Now, something like a cake-frosted toaster made of chromescent steel rose up to a seemingly impossible height from the eastern end of the base. It reflected the noonday blaze with an eye-watering glare. That it was massive was not immediately evident. Not until you looked at the base of the edifice and saw the other structures surrounding it. All of them were dwarfed and seeming minuscule beneath the swirling gleaming steel edifice. It was already casting a shadow to the east as the sun passed through high noon.
Beneath the weird alien structure were small, strange-shaped buildings and clusters of fair-like tents. A tall mesh fence, screened in green canvas encircled the entire complex. There was no obvious gate or entrance from this distance. Tall future-prison hexagonal-shaped towers lay along the fence at spaced intervals.

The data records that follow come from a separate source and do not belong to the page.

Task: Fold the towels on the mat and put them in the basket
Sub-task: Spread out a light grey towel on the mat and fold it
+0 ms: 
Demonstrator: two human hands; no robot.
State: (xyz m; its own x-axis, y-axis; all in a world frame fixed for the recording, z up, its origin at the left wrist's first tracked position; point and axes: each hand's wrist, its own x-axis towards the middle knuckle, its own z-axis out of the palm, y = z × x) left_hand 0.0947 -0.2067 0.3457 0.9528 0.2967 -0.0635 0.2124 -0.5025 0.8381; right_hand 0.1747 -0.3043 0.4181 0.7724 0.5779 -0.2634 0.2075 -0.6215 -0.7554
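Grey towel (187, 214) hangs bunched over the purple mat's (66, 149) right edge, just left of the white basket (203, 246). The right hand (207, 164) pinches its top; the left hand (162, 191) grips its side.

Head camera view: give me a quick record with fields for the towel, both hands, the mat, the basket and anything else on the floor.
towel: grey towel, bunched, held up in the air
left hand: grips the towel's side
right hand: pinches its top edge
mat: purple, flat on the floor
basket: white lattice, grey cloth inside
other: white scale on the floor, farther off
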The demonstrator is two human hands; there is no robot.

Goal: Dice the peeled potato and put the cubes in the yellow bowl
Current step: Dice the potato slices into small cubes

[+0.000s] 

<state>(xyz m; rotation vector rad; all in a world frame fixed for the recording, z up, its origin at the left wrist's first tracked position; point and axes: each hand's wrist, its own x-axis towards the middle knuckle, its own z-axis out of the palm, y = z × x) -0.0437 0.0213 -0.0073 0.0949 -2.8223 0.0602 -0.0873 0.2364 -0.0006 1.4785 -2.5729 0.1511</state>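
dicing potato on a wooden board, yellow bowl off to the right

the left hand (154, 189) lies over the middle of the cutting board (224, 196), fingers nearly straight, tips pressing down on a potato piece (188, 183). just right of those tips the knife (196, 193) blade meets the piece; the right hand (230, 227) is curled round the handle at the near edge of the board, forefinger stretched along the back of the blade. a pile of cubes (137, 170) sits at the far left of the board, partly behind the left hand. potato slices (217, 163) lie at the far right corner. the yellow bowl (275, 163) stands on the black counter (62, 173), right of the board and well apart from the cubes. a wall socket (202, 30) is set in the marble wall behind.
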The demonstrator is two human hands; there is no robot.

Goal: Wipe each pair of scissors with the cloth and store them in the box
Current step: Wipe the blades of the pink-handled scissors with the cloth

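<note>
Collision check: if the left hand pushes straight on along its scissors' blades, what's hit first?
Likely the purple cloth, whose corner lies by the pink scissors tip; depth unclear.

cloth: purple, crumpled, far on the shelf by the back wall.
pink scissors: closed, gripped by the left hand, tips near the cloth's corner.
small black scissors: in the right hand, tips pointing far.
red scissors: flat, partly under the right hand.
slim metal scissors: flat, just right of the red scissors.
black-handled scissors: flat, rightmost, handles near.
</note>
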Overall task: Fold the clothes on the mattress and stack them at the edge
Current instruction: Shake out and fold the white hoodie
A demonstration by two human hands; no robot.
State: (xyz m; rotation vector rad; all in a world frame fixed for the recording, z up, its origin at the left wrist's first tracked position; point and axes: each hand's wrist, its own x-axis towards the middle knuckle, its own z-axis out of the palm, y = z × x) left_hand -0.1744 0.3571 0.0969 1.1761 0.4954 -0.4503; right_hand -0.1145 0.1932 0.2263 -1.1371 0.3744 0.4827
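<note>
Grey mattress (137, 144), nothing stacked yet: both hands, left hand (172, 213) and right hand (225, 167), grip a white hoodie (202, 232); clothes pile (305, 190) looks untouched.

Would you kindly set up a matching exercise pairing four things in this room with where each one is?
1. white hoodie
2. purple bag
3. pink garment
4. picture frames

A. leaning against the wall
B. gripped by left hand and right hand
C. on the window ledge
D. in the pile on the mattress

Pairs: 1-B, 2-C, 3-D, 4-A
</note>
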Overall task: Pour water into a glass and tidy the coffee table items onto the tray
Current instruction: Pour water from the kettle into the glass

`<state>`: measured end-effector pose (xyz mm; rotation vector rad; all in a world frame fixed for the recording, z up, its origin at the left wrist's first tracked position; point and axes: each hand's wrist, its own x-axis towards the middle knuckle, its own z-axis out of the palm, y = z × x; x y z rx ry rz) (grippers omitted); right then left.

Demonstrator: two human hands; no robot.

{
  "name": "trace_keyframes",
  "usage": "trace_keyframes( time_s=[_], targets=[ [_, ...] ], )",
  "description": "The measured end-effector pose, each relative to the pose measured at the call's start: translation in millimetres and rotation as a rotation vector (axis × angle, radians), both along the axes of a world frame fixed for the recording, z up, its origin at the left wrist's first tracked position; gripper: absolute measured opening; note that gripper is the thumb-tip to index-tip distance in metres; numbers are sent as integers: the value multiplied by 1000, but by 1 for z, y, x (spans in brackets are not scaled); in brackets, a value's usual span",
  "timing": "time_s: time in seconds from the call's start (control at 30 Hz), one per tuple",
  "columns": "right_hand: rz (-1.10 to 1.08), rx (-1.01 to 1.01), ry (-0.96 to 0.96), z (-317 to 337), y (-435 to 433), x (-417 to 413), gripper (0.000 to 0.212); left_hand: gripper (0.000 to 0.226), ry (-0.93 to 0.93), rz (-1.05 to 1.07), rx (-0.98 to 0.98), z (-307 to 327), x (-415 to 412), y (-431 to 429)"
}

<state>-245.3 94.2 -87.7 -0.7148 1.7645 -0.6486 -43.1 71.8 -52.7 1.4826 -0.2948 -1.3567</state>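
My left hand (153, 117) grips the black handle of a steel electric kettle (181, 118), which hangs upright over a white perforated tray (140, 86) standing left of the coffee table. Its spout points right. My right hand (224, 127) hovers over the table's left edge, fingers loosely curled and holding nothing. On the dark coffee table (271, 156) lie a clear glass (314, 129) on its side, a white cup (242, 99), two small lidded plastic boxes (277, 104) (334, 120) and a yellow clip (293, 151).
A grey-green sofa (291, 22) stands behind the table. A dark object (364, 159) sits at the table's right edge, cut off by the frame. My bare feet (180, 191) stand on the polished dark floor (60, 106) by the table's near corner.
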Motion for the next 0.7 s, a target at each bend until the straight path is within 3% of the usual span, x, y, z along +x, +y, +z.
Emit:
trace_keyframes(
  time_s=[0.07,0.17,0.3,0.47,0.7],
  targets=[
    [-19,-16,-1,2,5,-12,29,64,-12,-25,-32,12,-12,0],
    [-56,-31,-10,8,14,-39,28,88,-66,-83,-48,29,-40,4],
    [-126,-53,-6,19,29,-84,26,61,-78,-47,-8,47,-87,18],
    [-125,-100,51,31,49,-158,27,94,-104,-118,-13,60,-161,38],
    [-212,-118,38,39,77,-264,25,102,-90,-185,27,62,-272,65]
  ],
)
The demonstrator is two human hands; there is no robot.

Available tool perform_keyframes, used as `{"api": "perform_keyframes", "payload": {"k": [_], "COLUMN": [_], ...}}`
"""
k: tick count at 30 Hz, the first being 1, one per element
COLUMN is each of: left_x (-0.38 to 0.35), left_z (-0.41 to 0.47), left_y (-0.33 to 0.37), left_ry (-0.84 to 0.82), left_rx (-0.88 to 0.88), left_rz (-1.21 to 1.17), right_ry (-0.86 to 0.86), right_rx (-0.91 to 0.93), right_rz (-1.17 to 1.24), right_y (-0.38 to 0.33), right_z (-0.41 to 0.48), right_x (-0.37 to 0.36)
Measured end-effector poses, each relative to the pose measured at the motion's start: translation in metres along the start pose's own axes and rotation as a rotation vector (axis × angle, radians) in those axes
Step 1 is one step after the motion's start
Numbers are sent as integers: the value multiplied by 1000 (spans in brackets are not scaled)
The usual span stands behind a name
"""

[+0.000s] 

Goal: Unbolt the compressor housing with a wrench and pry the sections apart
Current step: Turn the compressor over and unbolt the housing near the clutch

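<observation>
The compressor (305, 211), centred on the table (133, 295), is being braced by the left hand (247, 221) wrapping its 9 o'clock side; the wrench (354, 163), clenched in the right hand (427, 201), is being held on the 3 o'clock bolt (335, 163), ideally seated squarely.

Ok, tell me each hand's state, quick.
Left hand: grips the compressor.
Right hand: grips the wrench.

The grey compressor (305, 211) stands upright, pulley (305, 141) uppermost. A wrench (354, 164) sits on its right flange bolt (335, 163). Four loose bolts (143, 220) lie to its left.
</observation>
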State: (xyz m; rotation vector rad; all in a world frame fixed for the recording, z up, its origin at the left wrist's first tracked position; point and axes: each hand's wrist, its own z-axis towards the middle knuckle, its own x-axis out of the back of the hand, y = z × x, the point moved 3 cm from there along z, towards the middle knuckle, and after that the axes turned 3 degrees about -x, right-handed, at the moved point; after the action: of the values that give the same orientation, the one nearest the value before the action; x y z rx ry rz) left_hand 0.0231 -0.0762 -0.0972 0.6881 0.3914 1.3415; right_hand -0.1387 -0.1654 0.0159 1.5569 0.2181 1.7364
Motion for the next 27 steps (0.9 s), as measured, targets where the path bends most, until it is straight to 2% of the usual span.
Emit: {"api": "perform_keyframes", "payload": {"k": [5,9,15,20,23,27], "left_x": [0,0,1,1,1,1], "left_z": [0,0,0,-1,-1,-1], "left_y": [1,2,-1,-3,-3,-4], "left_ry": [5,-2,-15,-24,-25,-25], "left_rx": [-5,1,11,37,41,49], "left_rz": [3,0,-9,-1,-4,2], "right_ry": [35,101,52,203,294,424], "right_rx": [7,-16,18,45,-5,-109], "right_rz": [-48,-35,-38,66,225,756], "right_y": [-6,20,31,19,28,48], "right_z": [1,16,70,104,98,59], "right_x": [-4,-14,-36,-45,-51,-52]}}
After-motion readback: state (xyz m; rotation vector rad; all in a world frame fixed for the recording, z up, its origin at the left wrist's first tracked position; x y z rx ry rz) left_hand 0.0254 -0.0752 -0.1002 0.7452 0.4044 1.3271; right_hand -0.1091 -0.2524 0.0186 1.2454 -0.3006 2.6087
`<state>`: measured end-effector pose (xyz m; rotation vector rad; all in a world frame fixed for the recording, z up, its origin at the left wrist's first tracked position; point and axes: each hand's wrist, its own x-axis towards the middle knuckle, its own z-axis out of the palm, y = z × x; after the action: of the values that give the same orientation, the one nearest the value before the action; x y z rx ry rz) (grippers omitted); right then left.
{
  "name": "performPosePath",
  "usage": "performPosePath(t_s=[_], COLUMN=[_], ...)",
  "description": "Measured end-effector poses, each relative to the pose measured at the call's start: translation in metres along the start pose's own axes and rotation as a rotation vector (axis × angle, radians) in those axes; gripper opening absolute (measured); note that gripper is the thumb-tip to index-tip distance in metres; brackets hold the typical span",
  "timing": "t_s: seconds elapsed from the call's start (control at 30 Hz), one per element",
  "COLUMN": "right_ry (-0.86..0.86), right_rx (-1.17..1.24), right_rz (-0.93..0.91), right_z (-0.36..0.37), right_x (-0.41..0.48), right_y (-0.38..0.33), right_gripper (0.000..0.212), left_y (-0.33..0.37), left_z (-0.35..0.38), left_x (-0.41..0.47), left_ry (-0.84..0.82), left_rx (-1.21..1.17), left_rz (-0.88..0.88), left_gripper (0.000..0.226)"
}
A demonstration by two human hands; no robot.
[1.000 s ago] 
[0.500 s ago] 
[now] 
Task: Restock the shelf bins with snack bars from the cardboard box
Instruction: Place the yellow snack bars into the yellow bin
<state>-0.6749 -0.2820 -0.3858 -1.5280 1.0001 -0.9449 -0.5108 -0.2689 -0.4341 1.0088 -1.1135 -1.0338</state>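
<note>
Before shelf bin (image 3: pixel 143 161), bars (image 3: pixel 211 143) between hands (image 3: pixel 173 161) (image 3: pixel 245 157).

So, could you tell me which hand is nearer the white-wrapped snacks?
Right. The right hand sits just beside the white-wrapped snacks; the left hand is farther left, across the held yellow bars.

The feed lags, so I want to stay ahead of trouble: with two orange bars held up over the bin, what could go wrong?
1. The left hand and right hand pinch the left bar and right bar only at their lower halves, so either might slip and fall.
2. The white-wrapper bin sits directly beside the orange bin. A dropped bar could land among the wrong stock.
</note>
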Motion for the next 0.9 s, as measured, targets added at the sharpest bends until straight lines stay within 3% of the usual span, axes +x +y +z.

Jesus gave a marveled whistle as he took off his straw hat to wipe sweat from his chubby cheeks and wide forehead.
Holiday looked over at his new companion.
Jesus waved his hat outward, smiled and proclaimed, “Ayiieee, grande. Mucho, mucho, grande!” He smiled as though this place was some miracle. Some happy and unexpected turn of events.
Holiday studied the situation. He could see no troops. No telltale government presence. No rescue personnel. Nothing moved, and only the enigma of the place remained tauntingly clear in the late morning heat haze.
Holiday turned back and scanned the hills behind them. In the distance were the dry brown slopes. And the townhomes Frank was turning into a castle beyond the toll road. But details were lost beyond the highway, and all he could see was the black destruction of the McMansions in the heights above that. It was still a charred swath of lifelessness that looked as though it might never heal.